Exercise aim:
Where in the listing does the word "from" appear? Report each line that holds it.

——

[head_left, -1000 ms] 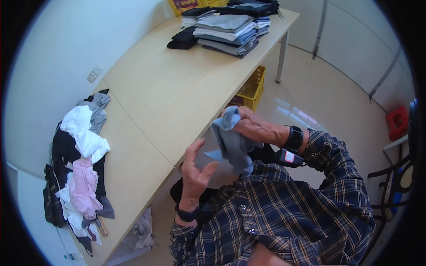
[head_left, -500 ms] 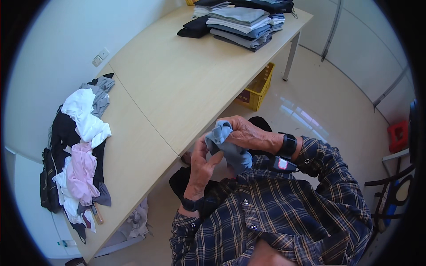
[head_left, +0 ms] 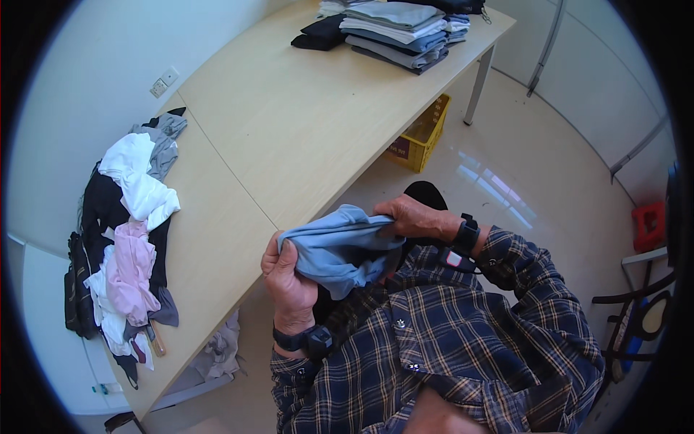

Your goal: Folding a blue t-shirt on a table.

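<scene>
A light blue cloth garment (head_left: 336, 249) is stretched between my two hands, over my lap beside the table edge. My left hand (head_left: 290, 281) pinches its left end, thumb on top. My right hand (head_left: 416, 218) grips the upper right edge with closed fingers. The cloth sags in folds between them, with a dark opening toward the right; which kind of garment it is cannot be made out. Both wrists carry black straps with small devices.
On the pale wooden table (head_left: 238, 152), a heap of loose clothes (head_left: 134, 264) lies at the left. Neat stacks of folded clothes (head_left: 394, 35) stand at the far end, beside a black folded piece (head_left: 318, 32). A yellow crate (head_left: 419, 148) sits below on the floor.
My hands have moved apart, the left one going left and slightly down. The blue garment, bunched up before, is now spread between them. The view has shifted slightly.
</scene>
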Available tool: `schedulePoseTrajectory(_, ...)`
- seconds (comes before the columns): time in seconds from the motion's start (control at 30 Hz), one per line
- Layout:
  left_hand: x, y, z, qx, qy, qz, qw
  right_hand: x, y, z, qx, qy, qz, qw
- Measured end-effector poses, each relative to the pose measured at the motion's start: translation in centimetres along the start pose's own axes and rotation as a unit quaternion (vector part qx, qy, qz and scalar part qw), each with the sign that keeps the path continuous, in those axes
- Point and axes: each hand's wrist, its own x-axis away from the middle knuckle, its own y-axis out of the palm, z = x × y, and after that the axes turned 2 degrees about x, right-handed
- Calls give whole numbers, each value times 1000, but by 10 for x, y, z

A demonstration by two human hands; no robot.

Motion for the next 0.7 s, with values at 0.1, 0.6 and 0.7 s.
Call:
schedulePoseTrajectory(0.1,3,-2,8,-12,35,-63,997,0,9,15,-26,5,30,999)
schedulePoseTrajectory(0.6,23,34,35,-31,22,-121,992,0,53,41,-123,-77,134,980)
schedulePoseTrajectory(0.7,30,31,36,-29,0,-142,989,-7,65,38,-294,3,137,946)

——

Completed exercise:
- seconds (comes before the columns): time in seconds from the motion's start (control at 30 Hz), one per line
- Point and axes: each hand's wrist, its own x-axis away from the middle knuckle, its own y-axis out of the palm, z = x × y, and after that the axes turned 2 degrees about x, right-handed

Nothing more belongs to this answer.